Changingplace · 15/08/2024 11:59

It obviously depends what you’re written if you’d like to share?

But I appreciated every single card and letter I was sent after my mum died, I have no idea/recollection what the picture on the front was if that’s what’s worrying you - as long as it’s not completely random and it’s a new baby card or something 🤷‍♀️

Matildatoldsuchdreadfullies · 15/08/2024 12:06

After my dsis died, the bereavement card comment that stuck with my mum the longest read: “Sorry about X. That must have been horrid for you.”

It made her laugh, but she felt it was real.

I doubt that you wrote anything that will offend.

Fluffyelephant · 15/08/2024 12:18

It's impossible for people to choose the best option without more information.

If she died within the last week it can probably wait for you to buy a new card tomorrow.

If the other card you have isn't specifically a sympathy card but is plain / definitely not insensitive e.g. a picture of the sea or a forest - fine.

If it's a card with a picture of a smiley dog playing, party balloons or friends drinking wine for example - Definitely don't send

Potentially what you wrote could be triggering. For example, 'they're in a better place now' when the person was young and it was sudden or they firmly don't believe in an afterlife. Or 'at least it was peaceful' especially if it wasn't.

I would write a message talking about how lovely the person who has passed was (if you knew them), how much you knew they meant to your friend and how you're there for them whenever and however they need. That's what was comforting to me when a parent passed and there's no risk of including anything that will trigger or offend.

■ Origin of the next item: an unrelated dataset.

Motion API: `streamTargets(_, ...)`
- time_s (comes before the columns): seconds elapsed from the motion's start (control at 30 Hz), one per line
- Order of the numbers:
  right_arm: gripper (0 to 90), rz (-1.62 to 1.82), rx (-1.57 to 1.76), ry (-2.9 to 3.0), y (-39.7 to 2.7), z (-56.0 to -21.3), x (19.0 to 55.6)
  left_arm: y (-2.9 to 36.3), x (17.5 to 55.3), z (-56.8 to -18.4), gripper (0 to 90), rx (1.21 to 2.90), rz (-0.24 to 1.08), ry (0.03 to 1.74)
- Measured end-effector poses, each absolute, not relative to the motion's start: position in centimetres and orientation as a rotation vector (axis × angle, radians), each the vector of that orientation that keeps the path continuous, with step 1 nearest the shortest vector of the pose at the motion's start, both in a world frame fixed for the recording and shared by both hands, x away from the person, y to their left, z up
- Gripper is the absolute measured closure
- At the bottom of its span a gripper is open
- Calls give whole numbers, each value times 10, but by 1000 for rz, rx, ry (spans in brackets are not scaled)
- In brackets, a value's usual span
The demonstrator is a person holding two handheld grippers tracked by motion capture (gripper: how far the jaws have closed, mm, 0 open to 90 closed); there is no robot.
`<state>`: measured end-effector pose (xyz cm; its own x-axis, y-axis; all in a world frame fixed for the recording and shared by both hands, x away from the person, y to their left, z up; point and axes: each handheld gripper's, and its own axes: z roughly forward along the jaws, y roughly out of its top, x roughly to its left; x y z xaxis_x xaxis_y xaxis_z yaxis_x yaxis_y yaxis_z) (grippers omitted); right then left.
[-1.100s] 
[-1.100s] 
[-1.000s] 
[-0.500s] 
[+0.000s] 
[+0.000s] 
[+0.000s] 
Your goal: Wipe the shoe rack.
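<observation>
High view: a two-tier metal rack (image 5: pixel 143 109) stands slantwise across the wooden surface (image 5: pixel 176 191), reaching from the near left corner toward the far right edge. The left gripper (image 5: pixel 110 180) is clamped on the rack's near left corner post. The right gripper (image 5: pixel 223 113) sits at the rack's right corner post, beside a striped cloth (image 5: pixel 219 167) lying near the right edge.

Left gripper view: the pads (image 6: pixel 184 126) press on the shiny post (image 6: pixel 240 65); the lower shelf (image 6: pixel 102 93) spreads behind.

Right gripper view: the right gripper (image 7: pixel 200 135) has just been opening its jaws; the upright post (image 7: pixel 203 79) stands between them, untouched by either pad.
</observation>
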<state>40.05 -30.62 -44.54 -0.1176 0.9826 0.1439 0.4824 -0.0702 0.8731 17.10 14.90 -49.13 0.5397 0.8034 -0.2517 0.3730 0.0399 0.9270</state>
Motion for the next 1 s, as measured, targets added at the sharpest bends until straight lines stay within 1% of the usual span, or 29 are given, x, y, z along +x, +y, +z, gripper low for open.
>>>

amoreoamicizia · 15/08/2024 12:35

Thanks for the thoughts, everyone. I've rewritten the generic card (a countryside scene) and feel better now. It's not so good a card but that's just the way it is. Something was wrong with the original and I had a bad feeling about it- it didn't sit right. As an aside, isn't handwriting difficult now we don't do it any more? There's several "blips" in my handwriting on both cards but I don't own Tippex any more and haven't in about a decade!

OP posts:
amoreoamicizia · 15/08/2024 12:45

Just to explain a bit more, I have foreign heritage on one side and people from that country always tell me to be more emotional and warmer. At times like this sometimes I try and be "warm" like them but when it comes down to it I'm English and it often comes off as forced or awkward!

OP posts:
goodgirlwannabe · 15/08/2024 15:42

This reply has been deleted

This has been deleted by MNHQ for breaking our Talk Guidelines. Previously banned poster.

Morwenscapacioussleeves · 15/08/2024 19:14

Well done for sending it amoreoamicizia!
so many don't or keep putting it off
I'm sure your friend will appreciate it.